_DATASET EXCERPT:_

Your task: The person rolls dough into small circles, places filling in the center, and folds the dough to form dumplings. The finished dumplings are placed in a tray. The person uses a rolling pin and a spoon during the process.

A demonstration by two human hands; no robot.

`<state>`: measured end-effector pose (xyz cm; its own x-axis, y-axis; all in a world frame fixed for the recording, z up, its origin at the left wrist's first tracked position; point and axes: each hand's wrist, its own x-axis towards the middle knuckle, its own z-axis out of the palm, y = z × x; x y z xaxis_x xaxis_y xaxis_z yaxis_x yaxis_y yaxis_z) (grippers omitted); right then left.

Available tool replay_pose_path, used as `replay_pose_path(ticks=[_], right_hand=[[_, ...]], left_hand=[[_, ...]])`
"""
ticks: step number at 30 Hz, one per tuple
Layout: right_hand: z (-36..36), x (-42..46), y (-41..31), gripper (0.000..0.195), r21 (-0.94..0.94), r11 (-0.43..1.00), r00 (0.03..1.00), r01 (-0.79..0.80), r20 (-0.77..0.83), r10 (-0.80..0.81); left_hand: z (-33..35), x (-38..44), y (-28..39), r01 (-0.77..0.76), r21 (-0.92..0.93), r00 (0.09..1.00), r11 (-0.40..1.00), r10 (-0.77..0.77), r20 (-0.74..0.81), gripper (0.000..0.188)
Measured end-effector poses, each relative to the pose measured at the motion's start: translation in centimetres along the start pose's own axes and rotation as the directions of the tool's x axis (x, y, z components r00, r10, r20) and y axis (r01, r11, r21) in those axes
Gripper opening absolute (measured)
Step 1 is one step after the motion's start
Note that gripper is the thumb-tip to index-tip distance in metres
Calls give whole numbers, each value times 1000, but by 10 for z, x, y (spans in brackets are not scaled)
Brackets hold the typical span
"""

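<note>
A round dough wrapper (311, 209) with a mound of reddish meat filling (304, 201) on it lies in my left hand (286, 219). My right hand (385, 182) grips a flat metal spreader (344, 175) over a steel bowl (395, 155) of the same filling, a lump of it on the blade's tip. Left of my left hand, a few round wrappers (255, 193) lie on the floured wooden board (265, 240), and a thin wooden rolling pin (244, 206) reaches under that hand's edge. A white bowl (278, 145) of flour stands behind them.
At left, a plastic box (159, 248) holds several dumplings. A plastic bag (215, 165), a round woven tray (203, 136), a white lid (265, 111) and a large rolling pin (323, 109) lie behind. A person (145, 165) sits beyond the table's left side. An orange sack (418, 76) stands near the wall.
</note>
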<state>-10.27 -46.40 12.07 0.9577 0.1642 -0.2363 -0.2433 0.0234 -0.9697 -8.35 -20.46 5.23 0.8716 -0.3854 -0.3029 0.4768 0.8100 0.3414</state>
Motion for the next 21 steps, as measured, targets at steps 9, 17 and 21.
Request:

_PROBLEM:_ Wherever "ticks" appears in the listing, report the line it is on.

_SOLUTION BELOW:_
Available tool replay_pose_path, used as `replay_pose_path(ticks=[_], right_hand=[[_, ...]], left_hand=[[_, ...]])`
ticks: step number at 30 Hz, one per tuple

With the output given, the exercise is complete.